Design: HIV-1 may possibly evade recognition by KIR+ NK cells through selection of sequence variants that interfere with the interactions of inhibitory killer cell immunoglobulin-like receptors (KIRs) and their target ligands on HIV-1 infected cells. KIR2DL2 is an inhibitory NK cell receptor that binds to a family of HLA-C ligands. Here, we investigated whether HIV-1 encodes for HLA-C*03:04-restricted epitopes that alter KIR2DL2 binding.
Methods: Tapasin-deficient 721.220 cells expressing HLA-C*03:04 were pulsed with overlapping peptides (10mers overlapped by nine amino acids, spanning the entire HIV-1 p24 Gag sequence) to identify peptides that stabilized HLA-C expression. The impact that sequence variation in HLA-C*03:04-binding HIV-1 epitopes has on KIR2DL2 binding and KIR2DL2+ NK cell function was determined using KIR2DL2-Fc constructs and NK cell degranulation assays.

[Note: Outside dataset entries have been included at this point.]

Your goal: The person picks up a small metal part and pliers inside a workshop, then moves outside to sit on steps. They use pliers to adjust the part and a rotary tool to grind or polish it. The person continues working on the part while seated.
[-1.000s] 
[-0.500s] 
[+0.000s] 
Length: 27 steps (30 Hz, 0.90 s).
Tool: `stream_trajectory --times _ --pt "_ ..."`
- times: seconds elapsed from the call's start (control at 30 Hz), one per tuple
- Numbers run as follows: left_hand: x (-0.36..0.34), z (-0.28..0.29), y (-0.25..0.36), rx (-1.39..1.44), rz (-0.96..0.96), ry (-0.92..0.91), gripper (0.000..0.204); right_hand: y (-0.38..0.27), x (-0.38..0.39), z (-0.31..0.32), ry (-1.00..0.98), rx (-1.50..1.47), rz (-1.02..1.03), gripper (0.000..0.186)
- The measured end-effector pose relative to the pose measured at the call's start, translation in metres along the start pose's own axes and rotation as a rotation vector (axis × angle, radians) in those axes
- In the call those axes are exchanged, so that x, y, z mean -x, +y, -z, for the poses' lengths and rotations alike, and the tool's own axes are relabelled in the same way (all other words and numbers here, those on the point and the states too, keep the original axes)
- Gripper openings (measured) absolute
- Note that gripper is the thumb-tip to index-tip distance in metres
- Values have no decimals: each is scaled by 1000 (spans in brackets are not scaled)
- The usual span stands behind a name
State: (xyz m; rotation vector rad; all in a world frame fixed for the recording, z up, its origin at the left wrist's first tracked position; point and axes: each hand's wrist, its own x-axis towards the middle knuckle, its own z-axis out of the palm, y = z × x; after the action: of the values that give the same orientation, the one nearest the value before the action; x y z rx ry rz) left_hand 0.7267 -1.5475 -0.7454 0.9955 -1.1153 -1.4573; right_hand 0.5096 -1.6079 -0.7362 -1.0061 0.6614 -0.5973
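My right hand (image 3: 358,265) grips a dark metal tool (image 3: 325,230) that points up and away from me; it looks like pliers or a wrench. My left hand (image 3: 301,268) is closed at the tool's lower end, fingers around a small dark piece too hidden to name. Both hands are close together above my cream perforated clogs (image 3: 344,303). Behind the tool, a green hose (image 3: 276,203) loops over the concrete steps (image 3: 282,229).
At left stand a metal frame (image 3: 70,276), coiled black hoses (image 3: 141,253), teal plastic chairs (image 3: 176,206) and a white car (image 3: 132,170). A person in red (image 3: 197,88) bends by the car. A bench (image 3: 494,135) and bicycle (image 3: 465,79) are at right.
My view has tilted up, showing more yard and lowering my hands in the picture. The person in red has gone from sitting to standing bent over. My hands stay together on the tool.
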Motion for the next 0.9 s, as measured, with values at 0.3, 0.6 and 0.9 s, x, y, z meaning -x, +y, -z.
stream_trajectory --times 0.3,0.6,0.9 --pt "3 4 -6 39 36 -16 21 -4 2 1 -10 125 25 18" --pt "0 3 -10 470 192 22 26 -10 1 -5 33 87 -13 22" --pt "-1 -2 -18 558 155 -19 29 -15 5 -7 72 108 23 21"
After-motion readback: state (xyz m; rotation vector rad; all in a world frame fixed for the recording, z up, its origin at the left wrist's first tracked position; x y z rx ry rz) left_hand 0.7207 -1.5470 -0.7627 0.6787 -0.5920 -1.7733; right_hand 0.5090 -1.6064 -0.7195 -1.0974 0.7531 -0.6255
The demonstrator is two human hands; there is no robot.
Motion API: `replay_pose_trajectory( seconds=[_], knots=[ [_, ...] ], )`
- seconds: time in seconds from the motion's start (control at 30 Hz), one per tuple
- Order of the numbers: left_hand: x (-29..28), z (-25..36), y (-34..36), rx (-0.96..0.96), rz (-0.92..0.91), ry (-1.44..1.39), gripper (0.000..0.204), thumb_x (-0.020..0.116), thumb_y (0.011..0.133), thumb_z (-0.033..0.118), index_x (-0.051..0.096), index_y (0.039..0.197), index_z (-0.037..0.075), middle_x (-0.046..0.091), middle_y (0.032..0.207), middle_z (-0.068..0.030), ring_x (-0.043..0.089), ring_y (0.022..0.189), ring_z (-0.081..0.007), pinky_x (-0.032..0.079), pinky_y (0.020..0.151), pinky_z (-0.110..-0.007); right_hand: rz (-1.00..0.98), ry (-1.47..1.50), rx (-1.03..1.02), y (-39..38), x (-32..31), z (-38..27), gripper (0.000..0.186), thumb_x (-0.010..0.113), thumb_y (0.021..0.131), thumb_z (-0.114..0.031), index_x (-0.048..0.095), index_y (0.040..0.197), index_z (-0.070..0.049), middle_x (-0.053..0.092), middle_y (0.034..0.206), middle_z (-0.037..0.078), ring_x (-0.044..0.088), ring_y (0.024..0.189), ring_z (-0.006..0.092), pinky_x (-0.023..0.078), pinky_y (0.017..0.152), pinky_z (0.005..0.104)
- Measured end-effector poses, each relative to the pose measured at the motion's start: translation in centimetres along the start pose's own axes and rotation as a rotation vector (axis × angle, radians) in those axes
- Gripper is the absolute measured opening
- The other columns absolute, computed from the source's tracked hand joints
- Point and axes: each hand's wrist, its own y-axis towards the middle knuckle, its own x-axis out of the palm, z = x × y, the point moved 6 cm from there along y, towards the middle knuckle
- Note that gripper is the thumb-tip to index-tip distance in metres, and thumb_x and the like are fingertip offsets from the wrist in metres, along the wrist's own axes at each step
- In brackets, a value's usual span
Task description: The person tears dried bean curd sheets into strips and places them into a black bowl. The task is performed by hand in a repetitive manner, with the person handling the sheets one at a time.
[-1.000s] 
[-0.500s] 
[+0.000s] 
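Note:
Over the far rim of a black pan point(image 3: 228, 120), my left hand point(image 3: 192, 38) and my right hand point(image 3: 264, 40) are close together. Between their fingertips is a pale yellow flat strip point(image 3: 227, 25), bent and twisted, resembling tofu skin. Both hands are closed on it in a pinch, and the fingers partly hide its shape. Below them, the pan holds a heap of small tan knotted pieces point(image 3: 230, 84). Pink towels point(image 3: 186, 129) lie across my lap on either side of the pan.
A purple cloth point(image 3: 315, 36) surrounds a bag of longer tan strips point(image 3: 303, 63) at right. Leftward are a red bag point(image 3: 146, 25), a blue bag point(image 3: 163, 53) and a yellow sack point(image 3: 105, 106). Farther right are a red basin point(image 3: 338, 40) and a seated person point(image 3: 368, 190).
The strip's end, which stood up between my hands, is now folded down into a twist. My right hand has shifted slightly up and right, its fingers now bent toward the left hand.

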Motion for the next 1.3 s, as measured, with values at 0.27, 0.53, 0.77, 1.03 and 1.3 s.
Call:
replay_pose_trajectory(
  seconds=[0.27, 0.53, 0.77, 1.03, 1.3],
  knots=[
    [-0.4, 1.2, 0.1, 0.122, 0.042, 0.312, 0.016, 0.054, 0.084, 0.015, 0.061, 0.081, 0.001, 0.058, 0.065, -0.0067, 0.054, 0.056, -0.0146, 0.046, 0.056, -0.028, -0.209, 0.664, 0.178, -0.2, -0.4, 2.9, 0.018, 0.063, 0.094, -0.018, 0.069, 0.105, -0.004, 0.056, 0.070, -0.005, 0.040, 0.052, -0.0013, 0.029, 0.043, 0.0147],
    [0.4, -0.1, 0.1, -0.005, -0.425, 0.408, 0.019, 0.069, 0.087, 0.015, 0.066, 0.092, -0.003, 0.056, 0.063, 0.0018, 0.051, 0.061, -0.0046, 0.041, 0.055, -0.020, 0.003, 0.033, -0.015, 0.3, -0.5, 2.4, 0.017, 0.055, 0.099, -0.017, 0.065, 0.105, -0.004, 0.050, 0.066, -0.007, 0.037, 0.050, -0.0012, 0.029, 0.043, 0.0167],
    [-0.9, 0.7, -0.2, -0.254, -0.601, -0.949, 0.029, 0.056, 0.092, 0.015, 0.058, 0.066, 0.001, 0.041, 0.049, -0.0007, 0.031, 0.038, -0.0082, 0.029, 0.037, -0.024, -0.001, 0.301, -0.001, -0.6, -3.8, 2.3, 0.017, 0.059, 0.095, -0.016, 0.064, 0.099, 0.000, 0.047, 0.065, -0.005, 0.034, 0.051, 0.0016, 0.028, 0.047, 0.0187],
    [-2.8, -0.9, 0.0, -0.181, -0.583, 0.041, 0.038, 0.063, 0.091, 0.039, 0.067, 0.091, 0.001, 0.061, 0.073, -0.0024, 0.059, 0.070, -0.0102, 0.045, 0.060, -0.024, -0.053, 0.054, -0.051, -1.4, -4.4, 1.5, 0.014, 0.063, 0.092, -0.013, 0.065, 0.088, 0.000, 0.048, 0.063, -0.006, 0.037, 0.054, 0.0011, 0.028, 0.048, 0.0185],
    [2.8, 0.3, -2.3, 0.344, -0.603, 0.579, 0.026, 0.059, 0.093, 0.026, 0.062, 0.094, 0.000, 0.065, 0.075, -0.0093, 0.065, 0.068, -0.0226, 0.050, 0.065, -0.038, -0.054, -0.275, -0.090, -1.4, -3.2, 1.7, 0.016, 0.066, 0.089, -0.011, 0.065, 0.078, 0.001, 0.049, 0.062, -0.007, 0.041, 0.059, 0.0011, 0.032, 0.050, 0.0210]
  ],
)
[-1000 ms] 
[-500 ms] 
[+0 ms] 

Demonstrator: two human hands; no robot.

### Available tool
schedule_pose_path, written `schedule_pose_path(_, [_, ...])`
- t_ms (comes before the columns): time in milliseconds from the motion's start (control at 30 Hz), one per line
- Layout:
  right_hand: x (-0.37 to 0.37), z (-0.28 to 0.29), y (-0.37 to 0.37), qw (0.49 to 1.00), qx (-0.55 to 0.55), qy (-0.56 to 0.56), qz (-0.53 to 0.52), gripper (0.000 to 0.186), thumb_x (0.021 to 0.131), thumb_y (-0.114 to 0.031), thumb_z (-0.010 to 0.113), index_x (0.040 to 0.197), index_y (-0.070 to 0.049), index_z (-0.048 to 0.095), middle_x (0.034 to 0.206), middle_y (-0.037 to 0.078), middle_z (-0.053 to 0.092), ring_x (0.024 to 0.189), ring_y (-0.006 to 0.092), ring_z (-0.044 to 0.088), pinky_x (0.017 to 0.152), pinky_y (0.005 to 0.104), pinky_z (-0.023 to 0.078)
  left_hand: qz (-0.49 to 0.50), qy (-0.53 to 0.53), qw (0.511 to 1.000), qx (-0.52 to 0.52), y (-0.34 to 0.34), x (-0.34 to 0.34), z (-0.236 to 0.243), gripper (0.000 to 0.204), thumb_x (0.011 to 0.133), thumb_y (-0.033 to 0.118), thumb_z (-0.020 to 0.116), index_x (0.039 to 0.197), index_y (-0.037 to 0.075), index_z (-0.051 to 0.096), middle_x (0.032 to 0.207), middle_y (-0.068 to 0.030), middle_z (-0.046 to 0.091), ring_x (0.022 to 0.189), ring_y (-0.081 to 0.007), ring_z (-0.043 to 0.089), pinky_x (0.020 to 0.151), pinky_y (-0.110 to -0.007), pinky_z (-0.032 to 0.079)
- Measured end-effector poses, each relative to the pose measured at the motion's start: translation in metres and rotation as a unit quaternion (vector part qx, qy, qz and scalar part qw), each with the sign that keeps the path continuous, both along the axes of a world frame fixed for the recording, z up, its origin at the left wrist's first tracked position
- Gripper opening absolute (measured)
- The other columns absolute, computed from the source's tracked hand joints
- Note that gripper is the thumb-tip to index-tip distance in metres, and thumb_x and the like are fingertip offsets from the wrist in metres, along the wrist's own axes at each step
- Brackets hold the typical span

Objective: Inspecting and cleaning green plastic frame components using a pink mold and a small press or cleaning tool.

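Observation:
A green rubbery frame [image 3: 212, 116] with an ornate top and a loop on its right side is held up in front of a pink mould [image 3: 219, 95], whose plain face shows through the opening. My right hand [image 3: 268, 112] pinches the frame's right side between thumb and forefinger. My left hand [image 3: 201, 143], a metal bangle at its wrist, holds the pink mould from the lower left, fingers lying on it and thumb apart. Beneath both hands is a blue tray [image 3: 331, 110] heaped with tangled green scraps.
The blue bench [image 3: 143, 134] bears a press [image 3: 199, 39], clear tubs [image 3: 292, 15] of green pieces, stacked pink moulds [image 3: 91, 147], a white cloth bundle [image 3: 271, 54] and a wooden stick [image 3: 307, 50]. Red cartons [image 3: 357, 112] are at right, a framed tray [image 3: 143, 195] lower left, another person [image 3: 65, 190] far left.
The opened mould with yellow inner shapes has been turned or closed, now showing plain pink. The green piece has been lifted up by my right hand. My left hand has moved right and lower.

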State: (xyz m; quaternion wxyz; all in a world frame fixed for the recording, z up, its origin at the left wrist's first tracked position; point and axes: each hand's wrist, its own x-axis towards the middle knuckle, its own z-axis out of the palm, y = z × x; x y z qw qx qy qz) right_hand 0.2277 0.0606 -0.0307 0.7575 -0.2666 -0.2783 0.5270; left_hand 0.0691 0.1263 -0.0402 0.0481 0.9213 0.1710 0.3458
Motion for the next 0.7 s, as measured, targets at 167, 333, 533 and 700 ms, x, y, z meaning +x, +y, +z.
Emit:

Results: Several novel HLA-C*03:04 binding epitopes were identified within the HIV-1 p24 Gag consensus sequence. Three of these consensus sequence peptides (Gag144–152, Gag163–171 and Gag295–304) enabled binding of KIR2DL2 to HLA-C*03:04 and resulted in inhibition of KIR2DL2+ primary NK cells. Furthermore, naturally occurring minor variants of epitope Gag295–304 enhanced KIR2DL2 binding to HLA-C*03:04.
Conclusion: Our data show that naturally occurring sequence variations within HLA-C*03:04-restricted HIV-1 p24 Gag epitopes can have a significant impact on the binding of inhibitory KIR receptors and primary NK cell function.